**Task goal:** Retype the listing that follows, word for word.
*** Opening of Supplied material ***
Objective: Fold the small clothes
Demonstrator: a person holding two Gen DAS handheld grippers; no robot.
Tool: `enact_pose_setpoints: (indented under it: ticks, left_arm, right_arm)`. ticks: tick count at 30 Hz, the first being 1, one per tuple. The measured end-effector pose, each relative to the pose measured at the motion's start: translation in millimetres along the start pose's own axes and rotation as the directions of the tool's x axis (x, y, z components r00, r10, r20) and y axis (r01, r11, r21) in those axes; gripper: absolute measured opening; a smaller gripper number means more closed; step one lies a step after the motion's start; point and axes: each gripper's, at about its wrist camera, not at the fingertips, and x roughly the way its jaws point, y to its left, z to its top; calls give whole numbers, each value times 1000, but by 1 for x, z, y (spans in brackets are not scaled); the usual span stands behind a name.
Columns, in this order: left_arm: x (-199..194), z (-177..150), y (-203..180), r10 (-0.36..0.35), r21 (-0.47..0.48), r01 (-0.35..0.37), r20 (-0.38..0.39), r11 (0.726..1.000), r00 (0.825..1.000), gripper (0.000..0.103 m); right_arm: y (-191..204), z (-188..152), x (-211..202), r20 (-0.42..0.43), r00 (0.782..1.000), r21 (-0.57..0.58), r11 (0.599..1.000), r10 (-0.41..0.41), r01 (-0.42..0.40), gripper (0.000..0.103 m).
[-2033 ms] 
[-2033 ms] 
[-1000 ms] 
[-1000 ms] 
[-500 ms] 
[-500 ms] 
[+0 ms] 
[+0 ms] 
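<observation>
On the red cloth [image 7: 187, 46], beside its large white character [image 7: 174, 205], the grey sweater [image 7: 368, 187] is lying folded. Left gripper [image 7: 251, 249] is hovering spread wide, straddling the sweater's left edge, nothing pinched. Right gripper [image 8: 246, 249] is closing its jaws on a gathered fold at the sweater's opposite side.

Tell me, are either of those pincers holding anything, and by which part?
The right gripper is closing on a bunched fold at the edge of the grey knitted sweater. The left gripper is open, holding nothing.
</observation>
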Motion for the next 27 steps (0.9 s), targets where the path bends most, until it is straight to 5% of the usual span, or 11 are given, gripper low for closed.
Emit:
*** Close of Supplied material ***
**Final answer:**
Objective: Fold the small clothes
Demonstrator: a person holding two Gen DAS handheld grippers; no robot.
Tool: `enact_pose_setpoints: (indented under it: ticks, left_arm, right_arm)`. ticks: tick count at 30 Hz, the first being 1, one per tuple. The measured end-effector pose, each relative to the pose measured at the motion's start: translation in millimetres along the start pose's own axes and rotation as the directions of the tool's x axis (x, y, z components r00, r10, r20) and y axis (r01, r11, r21) in those axes; gripper: absolute measured opening; a smaller gripper number means more closed; step one lies a step after the motion's start; point and axes: each gripper's, at about its wrist camera, not at the fingertips, and x roughly the way its jaws point, y to its left, z to its top; calls give whole numbers, each value times 1000, but by 1 for x, z, y (spans in brackets are not scaled); the usual span stands behind a name.
Columns, in this order: left_arm: x (-199..194), z (-177..150), y (-203..180), r10 (-0.36..0.35), r21 (-0.47..0.48), r01 (-0.35..0.37), r20 (-0.38..0.39), r11 (0.726..1.000), r00 (0.825..1.000), gripper (0.000..0.103 m); right_arm: y (-191..204), z (-188..152), x (-211..202), r20 (-0.42..0.43), r00 (0.782..1.000), r21 (-0.57..0.58), r11 (0.599..1.000), r10 (-0.41..0.41), r01 (-0.42..0.40), gripper (0.000..0.103 m).
[-2033 ms] 
[-2033 ms] 
[-1000 ms] 
[-1000 ms] 
[-500 ms] 
[-500 ms] 
[+0 ms] 
[+0 ms] 
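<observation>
On the red cloth [image 7: 187, 46], beside its large white character [image 7: 174, 205], the grey sweater [image 7: 368, 187] is lying folded. Left gripper [image 7: 251, 249] is hovering spread wide, straddling the sweater's left edge, nothing pinched. Right gripper [image 8: 246, 249] is closing its jaws on a gathered fold at the sweater's opposite side.

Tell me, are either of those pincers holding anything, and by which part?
The right gripper is closing on a bunched fold at the edge of the grey knitted sweater. The left gripper is open, holding nothing.
</observation>
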Motion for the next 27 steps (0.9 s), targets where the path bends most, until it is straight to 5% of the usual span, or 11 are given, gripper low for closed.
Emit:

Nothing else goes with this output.